Thankfully, we are now in an era where a woman’s place can no longer be “in the kitchen, the living room and the other room.” Many women are getting the best of education today and, with the progress of civilized enlightenment, anyone thinking today that women should simply confine themselves to the drudgery of male servitude must be looking at the snapshot of a bygone era of civilization. In the new permutation of twenty-first century politics, women are already ruling the world. With German Chancellor Angela Merkel, British Prime Minister Theresa May and recent US Presidential aspirant Hillary Clinton, the world can no longer remain the same. It is now a new world of women power!

Sadly, in some religions and cultures, women still experience a lot of obstacles in their desire to participate fully in the life of society. During the time of Jesus Christ, the surrounding Greco-Roman culture was highly unfavourable to women. Classical Greek and Roman philosophical and religious literatures at the time spoke about women in very demeaning, degrading and humiliating terms. In the Roman family, slaves and wives were seen in almost the same light because they were viewed as outsiders.
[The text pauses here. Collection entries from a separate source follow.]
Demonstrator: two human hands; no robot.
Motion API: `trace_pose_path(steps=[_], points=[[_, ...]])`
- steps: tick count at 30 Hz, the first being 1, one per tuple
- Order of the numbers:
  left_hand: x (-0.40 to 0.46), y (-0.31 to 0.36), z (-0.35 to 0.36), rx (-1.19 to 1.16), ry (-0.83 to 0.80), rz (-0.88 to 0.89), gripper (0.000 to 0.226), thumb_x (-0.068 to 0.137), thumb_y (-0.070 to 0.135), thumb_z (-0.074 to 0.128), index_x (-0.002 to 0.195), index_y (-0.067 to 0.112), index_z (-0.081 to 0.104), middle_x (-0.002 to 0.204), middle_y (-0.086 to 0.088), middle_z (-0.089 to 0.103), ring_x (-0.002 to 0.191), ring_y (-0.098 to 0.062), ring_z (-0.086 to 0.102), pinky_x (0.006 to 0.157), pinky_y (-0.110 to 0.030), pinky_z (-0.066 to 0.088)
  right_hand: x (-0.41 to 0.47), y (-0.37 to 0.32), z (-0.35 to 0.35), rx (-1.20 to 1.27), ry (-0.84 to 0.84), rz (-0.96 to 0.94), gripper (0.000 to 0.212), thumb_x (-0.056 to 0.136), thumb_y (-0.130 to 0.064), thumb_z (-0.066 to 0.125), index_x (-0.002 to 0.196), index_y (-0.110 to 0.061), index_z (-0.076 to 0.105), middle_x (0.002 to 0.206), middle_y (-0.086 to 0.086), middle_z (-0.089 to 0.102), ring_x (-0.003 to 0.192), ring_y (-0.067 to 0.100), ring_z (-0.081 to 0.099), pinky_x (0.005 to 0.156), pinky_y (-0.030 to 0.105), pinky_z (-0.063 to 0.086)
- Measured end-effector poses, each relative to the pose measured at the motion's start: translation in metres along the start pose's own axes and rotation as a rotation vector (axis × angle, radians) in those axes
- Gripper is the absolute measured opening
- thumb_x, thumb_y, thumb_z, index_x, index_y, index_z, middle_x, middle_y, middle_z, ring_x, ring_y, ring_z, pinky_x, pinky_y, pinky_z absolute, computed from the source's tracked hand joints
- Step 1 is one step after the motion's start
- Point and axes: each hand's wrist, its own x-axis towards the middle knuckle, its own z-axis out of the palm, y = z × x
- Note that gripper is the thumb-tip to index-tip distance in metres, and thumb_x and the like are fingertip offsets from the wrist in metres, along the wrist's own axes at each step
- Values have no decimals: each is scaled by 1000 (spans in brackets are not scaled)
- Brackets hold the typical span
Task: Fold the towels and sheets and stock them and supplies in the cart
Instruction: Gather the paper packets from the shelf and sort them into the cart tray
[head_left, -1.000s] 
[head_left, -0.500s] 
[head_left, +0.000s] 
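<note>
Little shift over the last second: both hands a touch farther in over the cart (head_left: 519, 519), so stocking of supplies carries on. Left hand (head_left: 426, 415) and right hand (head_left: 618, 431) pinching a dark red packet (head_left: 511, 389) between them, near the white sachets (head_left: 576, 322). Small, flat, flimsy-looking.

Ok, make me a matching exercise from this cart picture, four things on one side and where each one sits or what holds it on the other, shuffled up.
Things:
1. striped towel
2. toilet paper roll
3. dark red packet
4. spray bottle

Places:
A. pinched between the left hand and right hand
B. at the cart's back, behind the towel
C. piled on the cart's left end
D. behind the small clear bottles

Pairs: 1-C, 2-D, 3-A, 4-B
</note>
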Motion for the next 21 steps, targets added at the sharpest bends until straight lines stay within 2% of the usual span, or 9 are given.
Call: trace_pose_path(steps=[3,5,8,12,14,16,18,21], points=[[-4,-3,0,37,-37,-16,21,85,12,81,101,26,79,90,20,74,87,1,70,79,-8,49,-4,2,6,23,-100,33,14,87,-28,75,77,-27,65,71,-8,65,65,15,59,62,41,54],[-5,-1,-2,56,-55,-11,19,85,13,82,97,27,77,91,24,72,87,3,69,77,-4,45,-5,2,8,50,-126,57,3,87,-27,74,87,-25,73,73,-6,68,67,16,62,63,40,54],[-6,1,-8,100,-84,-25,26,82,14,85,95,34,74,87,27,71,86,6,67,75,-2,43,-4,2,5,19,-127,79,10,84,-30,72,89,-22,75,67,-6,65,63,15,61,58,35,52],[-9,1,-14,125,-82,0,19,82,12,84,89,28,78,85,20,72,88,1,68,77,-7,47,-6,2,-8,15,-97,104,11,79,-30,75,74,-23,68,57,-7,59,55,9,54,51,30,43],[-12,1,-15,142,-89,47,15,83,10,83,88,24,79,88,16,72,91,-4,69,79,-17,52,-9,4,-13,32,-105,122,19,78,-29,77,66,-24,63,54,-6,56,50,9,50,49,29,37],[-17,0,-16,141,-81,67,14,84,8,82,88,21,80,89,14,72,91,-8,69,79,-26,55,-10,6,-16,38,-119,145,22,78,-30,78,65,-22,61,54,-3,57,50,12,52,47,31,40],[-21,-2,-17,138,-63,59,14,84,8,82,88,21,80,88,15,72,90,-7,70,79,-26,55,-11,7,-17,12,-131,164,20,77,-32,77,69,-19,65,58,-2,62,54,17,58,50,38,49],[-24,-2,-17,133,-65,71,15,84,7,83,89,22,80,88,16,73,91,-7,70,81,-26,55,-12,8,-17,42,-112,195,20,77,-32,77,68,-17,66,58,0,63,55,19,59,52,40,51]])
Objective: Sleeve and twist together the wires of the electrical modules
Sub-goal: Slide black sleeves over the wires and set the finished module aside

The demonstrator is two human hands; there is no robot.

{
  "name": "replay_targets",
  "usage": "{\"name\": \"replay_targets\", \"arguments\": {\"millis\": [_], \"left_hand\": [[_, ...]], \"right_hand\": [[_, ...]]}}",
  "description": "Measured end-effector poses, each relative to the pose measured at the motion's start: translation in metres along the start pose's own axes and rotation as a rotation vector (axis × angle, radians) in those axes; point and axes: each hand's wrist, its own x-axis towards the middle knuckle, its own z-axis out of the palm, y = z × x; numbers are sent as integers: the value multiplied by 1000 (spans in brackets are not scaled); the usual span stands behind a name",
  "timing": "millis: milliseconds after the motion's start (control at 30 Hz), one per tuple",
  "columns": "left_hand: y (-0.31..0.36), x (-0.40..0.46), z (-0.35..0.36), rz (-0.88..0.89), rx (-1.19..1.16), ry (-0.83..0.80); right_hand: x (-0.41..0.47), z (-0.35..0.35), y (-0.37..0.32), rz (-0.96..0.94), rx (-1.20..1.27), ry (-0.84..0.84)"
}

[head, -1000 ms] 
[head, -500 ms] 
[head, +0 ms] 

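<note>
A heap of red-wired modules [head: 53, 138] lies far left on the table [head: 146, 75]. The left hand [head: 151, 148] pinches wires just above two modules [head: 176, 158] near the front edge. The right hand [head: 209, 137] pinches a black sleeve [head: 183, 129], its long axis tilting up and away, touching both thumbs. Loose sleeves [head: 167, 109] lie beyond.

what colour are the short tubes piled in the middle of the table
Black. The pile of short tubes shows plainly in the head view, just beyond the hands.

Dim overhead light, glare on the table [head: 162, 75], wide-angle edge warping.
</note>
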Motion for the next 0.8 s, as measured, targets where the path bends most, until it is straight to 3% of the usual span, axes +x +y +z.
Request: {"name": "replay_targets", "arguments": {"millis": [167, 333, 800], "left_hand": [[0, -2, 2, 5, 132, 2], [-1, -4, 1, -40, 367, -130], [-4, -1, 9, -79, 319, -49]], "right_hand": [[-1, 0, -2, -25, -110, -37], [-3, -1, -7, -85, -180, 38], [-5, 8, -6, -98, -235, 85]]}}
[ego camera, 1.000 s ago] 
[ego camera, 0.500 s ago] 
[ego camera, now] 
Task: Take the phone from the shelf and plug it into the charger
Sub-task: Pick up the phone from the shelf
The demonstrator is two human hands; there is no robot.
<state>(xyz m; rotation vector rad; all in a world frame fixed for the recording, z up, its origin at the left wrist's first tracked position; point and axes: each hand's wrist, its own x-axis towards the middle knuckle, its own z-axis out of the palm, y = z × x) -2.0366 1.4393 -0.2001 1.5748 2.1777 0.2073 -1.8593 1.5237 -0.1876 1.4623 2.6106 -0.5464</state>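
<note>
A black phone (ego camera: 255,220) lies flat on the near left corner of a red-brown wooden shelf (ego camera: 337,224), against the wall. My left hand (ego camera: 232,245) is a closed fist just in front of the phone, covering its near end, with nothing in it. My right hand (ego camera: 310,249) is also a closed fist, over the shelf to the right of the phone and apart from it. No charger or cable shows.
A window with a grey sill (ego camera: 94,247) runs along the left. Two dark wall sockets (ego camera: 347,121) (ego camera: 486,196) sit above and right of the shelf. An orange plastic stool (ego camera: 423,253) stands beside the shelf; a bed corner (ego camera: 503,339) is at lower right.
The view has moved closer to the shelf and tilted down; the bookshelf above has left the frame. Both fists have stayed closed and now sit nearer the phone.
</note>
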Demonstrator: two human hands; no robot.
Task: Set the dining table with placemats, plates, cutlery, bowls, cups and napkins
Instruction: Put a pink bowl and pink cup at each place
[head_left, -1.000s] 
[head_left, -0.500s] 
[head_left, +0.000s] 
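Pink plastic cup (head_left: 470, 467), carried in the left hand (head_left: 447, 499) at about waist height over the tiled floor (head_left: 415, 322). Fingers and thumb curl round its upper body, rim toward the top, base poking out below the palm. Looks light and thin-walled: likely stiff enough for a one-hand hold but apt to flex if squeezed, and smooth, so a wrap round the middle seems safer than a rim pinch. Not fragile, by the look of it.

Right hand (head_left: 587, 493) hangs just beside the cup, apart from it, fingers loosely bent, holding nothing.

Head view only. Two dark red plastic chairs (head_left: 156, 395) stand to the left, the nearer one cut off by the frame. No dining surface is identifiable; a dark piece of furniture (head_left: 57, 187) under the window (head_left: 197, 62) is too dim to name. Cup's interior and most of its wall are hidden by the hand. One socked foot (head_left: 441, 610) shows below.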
The Roman world was also rampant with divorce. Women could not take any legal punitive action against an unfaithful husband, but a husband could take legal action against his wife. Women were not allowed to testify in a court of law. They were looked upon as people of inferior status without rights and without dignity.

In Judaism, women were categorized in the repeated rabbinical formula, “women, slaves and minors,” demonstrating that a woman was under the authority of a man and had limited participation in both religious and social activity. To show how much ancient culture denigrated women, every Jewish man was required to recite three benedictions at the beginning of the day: “Blessed be God that he has not created me a pagan; blessed be God that he has not created me a woman; blessed be God that he has not created me an ignorant man.” These deplorable cultural and religious attitudes towards women contributed a lot to the general negative perception about women.

Up till today, there are still some cultural and religious misogynistic perceptions and attitudes that act as obstacles to women’s participation in public life. In some places, men continue to hold on to their religious Scriptures to deny women certain rights, under the erroneous claim that “The Bible/Qur’an said so.” At best, women are allowed to manage the home, prepare the meals, clean the house, wash the dirty clothes, give birth to children and serve their husbands. These attitudes reflect a religio-cultural worldview that believes that women should be seen and not heard.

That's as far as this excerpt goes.